◆ What is required
Would you repeat exactly the part of the listing below that runs from the line containing "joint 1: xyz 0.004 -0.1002" down to the line containing "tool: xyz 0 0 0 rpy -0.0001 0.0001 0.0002", inclusive, and nothing else?

◆ Given data

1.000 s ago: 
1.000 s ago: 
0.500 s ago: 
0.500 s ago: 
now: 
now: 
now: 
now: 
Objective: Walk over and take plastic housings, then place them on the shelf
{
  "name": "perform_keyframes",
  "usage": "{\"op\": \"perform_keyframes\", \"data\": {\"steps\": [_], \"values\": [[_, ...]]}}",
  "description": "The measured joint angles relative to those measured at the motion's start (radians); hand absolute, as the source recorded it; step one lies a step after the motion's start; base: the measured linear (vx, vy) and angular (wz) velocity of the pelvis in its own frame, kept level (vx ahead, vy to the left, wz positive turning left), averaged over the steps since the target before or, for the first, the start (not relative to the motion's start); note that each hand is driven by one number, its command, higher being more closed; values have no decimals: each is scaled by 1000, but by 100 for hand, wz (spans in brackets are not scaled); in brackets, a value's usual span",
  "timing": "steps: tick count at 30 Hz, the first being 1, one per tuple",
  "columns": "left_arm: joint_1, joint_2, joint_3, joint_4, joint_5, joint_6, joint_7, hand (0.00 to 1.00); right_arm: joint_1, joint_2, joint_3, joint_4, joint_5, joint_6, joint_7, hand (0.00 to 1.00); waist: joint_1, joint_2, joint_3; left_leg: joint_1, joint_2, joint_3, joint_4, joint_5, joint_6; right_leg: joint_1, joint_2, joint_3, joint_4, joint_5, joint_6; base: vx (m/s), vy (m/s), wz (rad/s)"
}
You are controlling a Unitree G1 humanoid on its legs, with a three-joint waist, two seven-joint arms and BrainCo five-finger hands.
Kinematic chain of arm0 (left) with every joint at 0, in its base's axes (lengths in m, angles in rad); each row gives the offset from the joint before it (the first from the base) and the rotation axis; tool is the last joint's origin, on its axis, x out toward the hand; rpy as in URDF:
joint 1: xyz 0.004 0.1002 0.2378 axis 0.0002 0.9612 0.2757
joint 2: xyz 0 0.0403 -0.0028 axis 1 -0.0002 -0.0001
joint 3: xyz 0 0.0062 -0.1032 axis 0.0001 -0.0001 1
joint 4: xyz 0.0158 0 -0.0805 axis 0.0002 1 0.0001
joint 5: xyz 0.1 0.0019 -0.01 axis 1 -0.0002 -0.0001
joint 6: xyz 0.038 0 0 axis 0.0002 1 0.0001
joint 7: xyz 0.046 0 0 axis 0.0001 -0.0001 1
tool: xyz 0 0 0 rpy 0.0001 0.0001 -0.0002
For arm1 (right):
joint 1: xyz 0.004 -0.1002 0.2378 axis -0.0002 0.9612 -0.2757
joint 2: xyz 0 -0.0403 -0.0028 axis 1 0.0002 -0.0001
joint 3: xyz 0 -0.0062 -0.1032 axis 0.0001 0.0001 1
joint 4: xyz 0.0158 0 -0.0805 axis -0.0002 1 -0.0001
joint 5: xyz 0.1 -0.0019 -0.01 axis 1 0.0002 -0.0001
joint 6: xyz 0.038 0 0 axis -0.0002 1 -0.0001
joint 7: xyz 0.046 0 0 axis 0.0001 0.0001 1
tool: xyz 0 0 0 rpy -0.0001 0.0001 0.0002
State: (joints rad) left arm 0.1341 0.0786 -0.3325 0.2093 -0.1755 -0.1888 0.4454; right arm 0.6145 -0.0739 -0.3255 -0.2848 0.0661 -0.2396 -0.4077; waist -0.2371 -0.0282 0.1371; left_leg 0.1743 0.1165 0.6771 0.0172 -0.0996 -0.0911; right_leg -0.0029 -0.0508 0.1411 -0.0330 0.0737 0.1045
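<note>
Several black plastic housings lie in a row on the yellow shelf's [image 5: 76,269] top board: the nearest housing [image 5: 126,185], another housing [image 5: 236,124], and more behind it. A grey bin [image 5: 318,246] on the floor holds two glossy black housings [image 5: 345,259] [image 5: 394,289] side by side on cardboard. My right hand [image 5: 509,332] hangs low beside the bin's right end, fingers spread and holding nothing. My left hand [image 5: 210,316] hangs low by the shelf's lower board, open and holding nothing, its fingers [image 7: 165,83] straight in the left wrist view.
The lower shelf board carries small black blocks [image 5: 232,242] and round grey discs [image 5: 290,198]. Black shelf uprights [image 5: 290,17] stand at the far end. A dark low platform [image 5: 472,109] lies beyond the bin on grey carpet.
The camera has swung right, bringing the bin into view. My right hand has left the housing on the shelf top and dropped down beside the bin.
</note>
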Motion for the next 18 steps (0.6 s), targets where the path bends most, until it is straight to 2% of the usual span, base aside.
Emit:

◆ Expected output
joint 1: xyz 0.004 -0.1002 0.2378 axis -0.0002 0.9612 -0.2757
joint 2: xyz 0 -0.0403 -0.0028 axis 1 0.0002 -0.0001
joint 3: xyz 0 -0.0062 -0.1032 axis 0.0001 0.0001 1
joint 4: xyz 0.0158 0 -0.0805 axis -0.0002 1 -0.0001
joint 5: xyz 0.1 -0.0019 -0.01 axis 1 0.0002 -0.0001
joint 6: xyz 0.038 0 0 axis -0.0002 1 -0.0001
joint 7: xyz 0.046 0 0 axis 0.0001 0.0001 1
tool: xyz 0 0 0 rpy -0.0001 0.0001 0.0002

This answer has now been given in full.